To effectively treat prostate cancer, doctors need an accurate view (via X-rays) of the
prostate gland during radiation therapy. To help improve this view, doctors may insert gold
markers called fiducials into the prostate by placing hollow gold needles through the rectum
and moving a fiducial through each needle. The purpose of the study is to determine whether
an MRI scan can help doctors improve their placement of these needles.
Fifteen men will participate in this study. Patients will take the antibiotic levofloxacin
for two days prior to the placement of the fiducials, then will have a small enema and
another dose of the antibiotic on the morning of the procedure. After being anesthetized,
patients will have an antenna-like tube placed into the rectum and have MRI images taken of
the area. The doctor will then use these scans to place four fiducials into the prostate. The
procedure will require approximately 45 minutes. Patients will be allowed to go home the same
day of the procedure, which will be followed by a seven-week course of standard radiation
Prior to their participation in this study, patients will undergo the following evaluations:
a physical exam, blood work, urine tests, and, if appropriate, an MRI or bone scan.
Effective image-guided prostate therapies require excellent visualization of the prostate and
surrounding anatomy, such that cancerous tissue can be treated while avoiding nearby neural
and vascular structures. As such, Magnetic Resonance Imaging is well suited for
image-guidance because of its excellent soft tissue contrast, multiplanar capabilities, and
the potential to yield spectral/biological tumor mapping.

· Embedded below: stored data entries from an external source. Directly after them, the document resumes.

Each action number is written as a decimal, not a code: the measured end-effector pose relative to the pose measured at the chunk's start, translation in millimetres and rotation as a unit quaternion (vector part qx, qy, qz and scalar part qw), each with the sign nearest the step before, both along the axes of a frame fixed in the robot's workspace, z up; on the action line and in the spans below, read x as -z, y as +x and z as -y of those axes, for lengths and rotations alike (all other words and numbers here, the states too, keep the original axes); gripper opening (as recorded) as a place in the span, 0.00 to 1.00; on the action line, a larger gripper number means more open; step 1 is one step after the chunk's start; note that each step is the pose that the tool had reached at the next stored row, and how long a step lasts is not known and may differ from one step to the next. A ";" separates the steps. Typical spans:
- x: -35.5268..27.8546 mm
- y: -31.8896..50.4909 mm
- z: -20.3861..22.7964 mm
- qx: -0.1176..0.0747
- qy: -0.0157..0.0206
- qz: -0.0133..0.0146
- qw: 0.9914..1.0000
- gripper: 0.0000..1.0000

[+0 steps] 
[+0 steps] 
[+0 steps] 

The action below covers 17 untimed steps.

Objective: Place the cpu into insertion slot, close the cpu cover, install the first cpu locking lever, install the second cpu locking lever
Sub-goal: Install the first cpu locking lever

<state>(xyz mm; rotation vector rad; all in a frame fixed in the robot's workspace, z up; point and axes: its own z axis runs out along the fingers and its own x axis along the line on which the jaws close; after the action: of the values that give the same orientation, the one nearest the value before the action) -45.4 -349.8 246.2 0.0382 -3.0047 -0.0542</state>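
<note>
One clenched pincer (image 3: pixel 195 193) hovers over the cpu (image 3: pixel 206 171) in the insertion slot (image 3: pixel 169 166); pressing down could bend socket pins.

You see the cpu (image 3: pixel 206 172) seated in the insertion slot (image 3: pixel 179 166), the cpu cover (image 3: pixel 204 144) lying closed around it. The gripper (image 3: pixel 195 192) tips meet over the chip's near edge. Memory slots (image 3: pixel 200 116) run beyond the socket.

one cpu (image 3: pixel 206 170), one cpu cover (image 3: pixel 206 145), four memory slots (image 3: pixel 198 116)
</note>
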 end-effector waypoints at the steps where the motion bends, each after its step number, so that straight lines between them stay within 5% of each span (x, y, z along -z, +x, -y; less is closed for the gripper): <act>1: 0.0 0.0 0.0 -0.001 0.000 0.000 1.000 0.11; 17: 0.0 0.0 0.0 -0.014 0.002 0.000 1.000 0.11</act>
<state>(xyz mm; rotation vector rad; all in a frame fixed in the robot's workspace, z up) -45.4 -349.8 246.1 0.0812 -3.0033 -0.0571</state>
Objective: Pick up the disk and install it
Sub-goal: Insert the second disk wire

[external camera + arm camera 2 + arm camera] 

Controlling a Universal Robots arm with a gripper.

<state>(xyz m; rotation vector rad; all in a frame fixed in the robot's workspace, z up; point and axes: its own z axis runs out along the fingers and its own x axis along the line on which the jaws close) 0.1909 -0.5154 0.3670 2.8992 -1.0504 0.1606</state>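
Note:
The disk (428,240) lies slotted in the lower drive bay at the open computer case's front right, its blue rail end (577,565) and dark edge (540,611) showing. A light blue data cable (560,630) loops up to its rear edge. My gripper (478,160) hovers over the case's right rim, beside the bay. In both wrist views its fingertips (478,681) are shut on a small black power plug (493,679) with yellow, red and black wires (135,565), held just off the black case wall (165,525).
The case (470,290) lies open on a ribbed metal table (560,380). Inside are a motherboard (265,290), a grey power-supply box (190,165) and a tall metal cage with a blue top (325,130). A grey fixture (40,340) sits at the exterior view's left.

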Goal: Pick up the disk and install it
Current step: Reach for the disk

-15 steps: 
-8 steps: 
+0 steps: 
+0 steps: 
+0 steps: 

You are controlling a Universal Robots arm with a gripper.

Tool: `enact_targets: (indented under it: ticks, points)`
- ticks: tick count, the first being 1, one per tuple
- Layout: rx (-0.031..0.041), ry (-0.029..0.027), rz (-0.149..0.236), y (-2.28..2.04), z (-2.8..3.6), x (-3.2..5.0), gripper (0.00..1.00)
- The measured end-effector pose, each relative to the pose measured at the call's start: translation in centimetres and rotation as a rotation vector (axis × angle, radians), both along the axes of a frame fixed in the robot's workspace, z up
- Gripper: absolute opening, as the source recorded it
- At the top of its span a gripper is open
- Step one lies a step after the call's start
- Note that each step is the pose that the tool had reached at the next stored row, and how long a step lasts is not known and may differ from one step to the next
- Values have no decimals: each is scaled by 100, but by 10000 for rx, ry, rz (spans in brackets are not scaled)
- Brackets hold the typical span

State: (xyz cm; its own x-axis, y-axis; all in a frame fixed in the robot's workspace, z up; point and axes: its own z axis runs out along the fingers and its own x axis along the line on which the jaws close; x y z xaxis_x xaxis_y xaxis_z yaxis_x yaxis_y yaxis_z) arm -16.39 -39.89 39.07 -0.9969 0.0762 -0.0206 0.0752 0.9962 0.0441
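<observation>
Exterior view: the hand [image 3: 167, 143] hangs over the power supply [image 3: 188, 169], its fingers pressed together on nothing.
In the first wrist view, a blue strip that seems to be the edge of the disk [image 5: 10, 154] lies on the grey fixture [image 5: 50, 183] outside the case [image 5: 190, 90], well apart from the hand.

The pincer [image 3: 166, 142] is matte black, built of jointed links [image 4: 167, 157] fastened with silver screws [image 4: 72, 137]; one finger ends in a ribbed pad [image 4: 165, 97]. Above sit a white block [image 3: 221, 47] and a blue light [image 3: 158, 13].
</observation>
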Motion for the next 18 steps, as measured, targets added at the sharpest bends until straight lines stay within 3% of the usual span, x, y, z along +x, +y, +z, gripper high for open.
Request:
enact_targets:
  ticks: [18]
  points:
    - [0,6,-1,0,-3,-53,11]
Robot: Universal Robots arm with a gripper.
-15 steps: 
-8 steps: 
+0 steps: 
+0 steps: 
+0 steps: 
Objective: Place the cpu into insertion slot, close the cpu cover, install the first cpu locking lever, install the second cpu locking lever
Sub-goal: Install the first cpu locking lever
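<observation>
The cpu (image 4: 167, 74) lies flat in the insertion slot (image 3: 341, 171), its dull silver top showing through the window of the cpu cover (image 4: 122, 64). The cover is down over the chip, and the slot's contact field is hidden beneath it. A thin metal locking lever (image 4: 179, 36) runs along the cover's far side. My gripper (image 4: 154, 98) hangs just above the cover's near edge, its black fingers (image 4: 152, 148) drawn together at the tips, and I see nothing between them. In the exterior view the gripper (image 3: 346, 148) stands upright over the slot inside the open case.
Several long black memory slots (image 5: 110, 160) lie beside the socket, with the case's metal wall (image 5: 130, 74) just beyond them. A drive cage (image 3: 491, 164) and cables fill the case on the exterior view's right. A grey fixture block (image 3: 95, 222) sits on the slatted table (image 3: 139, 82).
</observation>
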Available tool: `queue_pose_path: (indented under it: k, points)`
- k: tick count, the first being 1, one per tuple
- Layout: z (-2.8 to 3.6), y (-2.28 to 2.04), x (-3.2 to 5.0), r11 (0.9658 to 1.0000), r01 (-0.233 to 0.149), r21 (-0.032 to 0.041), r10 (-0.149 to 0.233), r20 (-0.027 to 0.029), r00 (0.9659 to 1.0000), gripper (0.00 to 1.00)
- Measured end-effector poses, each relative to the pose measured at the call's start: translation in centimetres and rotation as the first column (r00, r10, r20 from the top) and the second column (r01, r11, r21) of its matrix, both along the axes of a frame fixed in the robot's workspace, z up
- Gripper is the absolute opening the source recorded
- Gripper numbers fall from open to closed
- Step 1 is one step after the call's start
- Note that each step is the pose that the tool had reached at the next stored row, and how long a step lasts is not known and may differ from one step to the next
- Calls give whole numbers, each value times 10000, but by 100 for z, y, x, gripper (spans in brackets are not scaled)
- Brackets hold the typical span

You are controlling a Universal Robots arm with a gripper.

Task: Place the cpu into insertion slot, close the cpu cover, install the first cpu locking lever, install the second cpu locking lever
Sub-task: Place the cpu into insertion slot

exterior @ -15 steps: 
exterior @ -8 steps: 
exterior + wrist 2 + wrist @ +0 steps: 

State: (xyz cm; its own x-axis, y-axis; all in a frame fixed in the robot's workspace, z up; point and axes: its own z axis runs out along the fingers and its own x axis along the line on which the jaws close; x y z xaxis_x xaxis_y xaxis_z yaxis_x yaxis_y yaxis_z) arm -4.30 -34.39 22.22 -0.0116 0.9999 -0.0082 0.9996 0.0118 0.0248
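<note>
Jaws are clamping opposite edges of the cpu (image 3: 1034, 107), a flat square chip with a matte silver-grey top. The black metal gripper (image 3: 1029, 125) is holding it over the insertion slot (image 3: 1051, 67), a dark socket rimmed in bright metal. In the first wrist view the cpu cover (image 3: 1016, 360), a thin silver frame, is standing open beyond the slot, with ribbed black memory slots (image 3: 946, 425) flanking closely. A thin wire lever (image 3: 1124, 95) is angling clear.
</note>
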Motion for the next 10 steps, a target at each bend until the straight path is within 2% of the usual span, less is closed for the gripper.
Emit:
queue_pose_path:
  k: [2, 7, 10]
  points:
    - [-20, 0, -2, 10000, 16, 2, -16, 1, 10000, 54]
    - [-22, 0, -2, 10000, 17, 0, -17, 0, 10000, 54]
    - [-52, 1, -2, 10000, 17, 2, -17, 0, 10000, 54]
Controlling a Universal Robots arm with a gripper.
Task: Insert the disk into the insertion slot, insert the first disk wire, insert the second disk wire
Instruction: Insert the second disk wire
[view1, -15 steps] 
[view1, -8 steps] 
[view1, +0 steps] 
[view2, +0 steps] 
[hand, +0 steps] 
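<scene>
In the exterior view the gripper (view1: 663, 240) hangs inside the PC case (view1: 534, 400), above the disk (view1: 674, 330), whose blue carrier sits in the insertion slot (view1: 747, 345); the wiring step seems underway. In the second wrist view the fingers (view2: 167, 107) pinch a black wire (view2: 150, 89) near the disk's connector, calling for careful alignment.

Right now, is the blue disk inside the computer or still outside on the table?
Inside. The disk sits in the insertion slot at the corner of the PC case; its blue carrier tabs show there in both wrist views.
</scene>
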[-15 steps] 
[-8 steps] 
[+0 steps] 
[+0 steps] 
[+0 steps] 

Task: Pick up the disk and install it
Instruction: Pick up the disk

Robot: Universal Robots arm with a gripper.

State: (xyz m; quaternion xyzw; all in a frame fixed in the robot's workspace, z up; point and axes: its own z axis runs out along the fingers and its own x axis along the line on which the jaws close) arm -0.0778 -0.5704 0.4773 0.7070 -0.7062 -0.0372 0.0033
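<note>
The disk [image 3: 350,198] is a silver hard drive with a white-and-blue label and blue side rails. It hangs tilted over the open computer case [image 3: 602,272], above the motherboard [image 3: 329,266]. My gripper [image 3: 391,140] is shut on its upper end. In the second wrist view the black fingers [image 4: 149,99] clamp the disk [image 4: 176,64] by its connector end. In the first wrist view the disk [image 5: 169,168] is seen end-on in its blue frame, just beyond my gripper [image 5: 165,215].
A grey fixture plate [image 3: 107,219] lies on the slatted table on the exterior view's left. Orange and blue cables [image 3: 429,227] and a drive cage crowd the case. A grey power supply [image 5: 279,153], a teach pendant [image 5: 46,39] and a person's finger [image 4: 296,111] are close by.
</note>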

Despite the potential for
MRI-guided prostate therapies, there are currently no techniques that allow for precise
trans-rectal intraprostatic needle placement in patients.
In this pilot study we seek to validate the accuracy and tolerability of a new system and
technique that allows for accurate placement of needles within the prostate based upon MR
images. The method is very similar to transrectal ultrasound guided biopsy of the prostate,
except that it is applicable within a closed high-field MRI scanner. Four gold fiducial
markers will be placed within the prostate under needle guidance in a series of patients with
localized prostate cancer before external beam radiotherapy. Fifteen patients will be
enrolled onto this study with sample size determined to obtain reasonably precise estimates
of mean placement accuracy. The accrual period is expected to be less than a year.
While placement of the fiducial markers has no direct therapeutic benefit for the patient,
intraprostatic radiopaque fiducial markers (placed under ultrasound) have shown value in
assessing daily setup errors and off-line organ motion during external beam radiation therapy
for prostate cancer. Therefore, a secondary objective is to gain experience using these
intraprostatic fiducial markers for daily assessment and adjustment of external radiation
beam targeting. These markers can also be utilized to aid in CT-MRI fusion and results in
better target delineation for treatment planning. In this way, prostate cancer patients who
are receiving external-beam radiation therapy may benefit from participation.
- INCLUSION CRITERIA:
- Pathologically confirmed adenocarcinoma of the prostate gland.
- Age greater than or equal to 18 years.
- ECOG performance status of 0 or 1.
- Informed consent: All patients must sign a document of informed consent indicating
their understanding of the investigational nature and risks of the study before any
protocol related studies are performed (this does not include routine laboratory tests
or imaging studies required to establish eligibility).
Patients with contraindication to transrectal needle placement:
- Bleeding disorder;
- PT/PTT greater than 1.5.times the upper limit of normal;
- Platelets less than 50K;
- Artificial heart valve.
Patients with contraindications to MRI:
- Patients weighing greater than 136 kg (weight limit for scanner table);
- Patients with pacemakers, cerebral aneurysm clips, shrapnel injury, or implanted
- Patients with chronic inflammatory bowel disease.
- Patients with distant metastatic disease.
- Patients with a prior history of pelvic or prostate radiotherapy.
- Cognitively impaired patients who cannot give informed consent.
- Other medical conditions deemed by the PI or associates to make the patient ineligible
for protocol investigations, procedures, and high-dose external beam radiotherapy.